**Exercise:**
Using the data below, copy out all lines with the word "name".

Collected data entries

╭──

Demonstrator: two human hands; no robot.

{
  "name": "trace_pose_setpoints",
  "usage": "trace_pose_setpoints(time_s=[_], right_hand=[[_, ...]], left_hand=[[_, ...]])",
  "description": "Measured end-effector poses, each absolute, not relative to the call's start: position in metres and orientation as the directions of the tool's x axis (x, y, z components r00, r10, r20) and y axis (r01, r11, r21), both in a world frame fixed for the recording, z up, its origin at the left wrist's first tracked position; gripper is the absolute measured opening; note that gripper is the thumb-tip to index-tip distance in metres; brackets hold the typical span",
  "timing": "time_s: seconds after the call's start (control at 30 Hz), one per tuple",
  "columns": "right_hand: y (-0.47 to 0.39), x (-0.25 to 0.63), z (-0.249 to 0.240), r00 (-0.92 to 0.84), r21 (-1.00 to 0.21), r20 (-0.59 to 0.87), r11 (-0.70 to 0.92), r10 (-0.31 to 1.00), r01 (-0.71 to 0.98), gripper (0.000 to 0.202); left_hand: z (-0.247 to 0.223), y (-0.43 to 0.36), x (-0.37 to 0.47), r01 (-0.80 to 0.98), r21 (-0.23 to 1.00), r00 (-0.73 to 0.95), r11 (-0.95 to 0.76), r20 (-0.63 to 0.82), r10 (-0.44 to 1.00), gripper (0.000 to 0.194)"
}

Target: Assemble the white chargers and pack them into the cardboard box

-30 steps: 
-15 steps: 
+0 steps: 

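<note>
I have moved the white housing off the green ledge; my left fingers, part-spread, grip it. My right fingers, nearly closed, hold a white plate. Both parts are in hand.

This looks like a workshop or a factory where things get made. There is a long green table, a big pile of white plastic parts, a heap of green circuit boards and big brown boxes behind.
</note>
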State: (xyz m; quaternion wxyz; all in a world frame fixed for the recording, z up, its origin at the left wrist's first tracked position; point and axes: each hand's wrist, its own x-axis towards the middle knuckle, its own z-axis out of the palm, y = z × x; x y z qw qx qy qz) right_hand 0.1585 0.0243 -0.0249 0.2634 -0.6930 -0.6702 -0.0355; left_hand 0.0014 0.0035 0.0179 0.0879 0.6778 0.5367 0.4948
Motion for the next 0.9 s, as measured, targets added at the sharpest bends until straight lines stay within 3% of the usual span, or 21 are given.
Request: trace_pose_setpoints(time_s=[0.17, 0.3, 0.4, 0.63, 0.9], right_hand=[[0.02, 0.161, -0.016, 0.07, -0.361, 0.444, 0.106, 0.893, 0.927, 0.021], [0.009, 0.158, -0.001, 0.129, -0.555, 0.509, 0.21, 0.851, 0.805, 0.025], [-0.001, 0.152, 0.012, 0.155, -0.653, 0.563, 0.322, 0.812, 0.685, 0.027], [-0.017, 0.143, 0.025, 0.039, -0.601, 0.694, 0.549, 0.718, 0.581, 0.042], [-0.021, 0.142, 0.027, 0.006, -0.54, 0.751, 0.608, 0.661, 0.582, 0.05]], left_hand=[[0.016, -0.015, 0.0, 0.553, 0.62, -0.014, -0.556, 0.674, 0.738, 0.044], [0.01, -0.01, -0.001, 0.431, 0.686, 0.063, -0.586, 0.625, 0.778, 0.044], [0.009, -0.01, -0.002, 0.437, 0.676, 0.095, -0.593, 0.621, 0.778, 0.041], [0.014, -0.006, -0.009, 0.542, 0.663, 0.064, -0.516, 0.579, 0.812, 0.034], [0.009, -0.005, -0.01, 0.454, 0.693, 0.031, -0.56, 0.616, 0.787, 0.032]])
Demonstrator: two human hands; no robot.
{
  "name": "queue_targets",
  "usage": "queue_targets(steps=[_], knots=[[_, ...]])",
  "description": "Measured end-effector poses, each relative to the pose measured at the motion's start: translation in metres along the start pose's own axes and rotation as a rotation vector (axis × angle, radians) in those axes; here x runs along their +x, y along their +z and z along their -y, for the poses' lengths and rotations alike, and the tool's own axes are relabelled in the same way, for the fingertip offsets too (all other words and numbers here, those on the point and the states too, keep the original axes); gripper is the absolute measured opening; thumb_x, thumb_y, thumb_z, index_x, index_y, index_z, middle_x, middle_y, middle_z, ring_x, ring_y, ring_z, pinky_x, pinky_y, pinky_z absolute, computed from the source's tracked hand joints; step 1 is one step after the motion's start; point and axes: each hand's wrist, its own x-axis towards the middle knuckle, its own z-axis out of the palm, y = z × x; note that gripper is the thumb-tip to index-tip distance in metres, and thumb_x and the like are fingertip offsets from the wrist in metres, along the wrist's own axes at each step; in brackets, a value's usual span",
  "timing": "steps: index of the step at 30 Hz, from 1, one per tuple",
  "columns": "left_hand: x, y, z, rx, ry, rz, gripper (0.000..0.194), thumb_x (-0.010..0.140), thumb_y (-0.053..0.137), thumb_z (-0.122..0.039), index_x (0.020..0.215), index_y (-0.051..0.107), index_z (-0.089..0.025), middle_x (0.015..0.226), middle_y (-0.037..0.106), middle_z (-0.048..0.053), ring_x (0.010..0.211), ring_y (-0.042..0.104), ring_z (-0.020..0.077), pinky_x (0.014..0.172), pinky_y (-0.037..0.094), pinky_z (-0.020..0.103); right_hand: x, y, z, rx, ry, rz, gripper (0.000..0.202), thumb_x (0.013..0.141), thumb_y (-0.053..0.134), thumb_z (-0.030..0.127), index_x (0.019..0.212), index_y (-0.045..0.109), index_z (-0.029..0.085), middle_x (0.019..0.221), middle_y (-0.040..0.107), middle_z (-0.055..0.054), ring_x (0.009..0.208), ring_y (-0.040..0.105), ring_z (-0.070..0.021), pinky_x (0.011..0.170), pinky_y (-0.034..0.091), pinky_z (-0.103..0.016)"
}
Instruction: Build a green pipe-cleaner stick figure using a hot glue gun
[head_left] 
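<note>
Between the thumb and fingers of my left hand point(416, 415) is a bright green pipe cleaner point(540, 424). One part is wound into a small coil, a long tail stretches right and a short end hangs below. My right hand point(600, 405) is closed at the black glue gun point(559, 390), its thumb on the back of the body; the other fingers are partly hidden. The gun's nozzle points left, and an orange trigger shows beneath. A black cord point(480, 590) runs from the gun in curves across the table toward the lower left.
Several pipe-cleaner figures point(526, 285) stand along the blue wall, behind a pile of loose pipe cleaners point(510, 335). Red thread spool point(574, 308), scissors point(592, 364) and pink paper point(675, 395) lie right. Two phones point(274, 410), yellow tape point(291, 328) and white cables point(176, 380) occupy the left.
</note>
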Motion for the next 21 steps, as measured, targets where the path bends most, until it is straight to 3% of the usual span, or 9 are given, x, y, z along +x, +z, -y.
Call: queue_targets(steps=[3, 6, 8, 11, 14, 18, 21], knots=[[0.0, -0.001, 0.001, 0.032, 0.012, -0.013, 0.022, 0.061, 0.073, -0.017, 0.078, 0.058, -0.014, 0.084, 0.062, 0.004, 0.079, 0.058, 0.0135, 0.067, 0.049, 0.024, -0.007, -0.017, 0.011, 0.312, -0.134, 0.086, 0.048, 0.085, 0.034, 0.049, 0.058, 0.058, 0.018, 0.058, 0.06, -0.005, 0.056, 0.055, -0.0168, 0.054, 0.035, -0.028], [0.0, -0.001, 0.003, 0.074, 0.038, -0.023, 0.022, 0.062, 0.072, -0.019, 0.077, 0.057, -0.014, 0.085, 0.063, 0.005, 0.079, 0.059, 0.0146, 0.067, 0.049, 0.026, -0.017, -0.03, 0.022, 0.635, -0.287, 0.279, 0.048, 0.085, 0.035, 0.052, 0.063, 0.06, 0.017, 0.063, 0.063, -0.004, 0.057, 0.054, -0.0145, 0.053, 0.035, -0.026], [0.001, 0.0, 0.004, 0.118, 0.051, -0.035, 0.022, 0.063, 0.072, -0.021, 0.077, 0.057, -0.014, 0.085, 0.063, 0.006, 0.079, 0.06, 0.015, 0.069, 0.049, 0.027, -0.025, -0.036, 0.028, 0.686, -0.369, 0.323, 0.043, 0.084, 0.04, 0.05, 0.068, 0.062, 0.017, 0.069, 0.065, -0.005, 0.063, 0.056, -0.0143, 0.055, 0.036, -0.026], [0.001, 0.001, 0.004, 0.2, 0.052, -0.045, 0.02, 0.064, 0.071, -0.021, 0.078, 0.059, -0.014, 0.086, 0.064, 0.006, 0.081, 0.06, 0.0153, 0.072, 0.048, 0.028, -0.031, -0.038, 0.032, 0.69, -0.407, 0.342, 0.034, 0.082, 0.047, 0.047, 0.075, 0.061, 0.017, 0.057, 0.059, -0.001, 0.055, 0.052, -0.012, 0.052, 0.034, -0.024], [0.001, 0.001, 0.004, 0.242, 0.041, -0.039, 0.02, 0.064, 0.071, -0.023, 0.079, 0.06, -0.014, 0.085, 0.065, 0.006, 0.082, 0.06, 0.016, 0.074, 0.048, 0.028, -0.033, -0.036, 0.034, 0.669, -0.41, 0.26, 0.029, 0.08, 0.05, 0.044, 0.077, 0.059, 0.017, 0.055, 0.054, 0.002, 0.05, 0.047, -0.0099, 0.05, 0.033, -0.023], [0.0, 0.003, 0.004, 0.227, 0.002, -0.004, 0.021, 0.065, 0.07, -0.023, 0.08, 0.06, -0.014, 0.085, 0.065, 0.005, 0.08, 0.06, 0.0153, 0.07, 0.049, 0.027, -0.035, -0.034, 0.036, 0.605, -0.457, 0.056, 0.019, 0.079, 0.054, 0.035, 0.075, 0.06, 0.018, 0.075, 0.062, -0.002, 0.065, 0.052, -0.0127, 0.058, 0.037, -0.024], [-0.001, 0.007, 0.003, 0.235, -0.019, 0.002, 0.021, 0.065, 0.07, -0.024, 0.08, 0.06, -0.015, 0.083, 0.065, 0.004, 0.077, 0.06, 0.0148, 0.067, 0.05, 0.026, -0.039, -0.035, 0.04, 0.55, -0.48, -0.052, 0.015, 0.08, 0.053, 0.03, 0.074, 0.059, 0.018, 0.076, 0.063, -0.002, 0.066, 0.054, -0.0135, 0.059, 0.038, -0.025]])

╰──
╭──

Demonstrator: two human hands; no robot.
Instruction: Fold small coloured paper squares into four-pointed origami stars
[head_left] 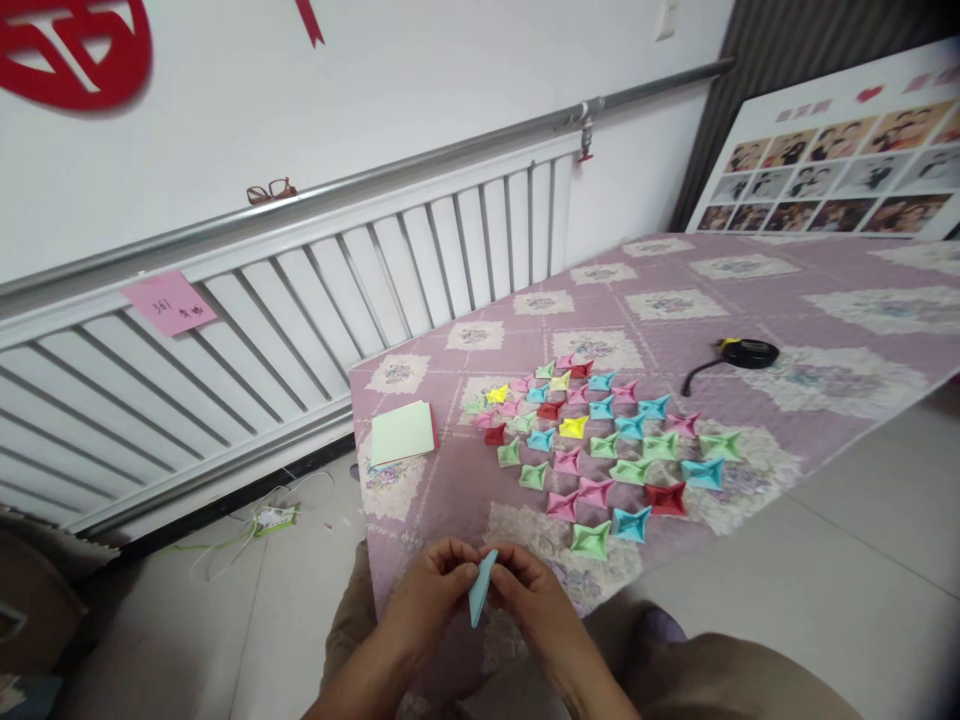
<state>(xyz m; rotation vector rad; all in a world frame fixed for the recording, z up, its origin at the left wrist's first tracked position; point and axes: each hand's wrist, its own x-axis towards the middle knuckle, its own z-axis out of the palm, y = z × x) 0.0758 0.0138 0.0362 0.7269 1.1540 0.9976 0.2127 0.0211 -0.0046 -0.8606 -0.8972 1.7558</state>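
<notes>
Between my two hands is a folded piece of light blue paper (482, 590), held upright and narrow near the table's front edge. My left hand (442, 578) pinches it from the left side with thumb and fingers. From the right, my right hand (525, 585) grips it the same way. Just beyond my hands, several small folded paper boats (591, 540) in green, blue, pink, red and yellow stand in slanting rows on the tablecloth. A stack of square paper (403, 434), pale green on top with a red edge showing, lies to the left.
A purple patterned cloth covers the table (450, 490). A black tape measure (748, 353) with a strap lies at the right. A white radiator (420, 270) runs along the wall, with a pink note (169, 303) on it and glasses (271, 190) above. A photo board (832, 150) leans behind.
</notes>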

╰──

**Exercise result:**
  "name": "trace_pose_setpoints",
  "name": "queue_targets",

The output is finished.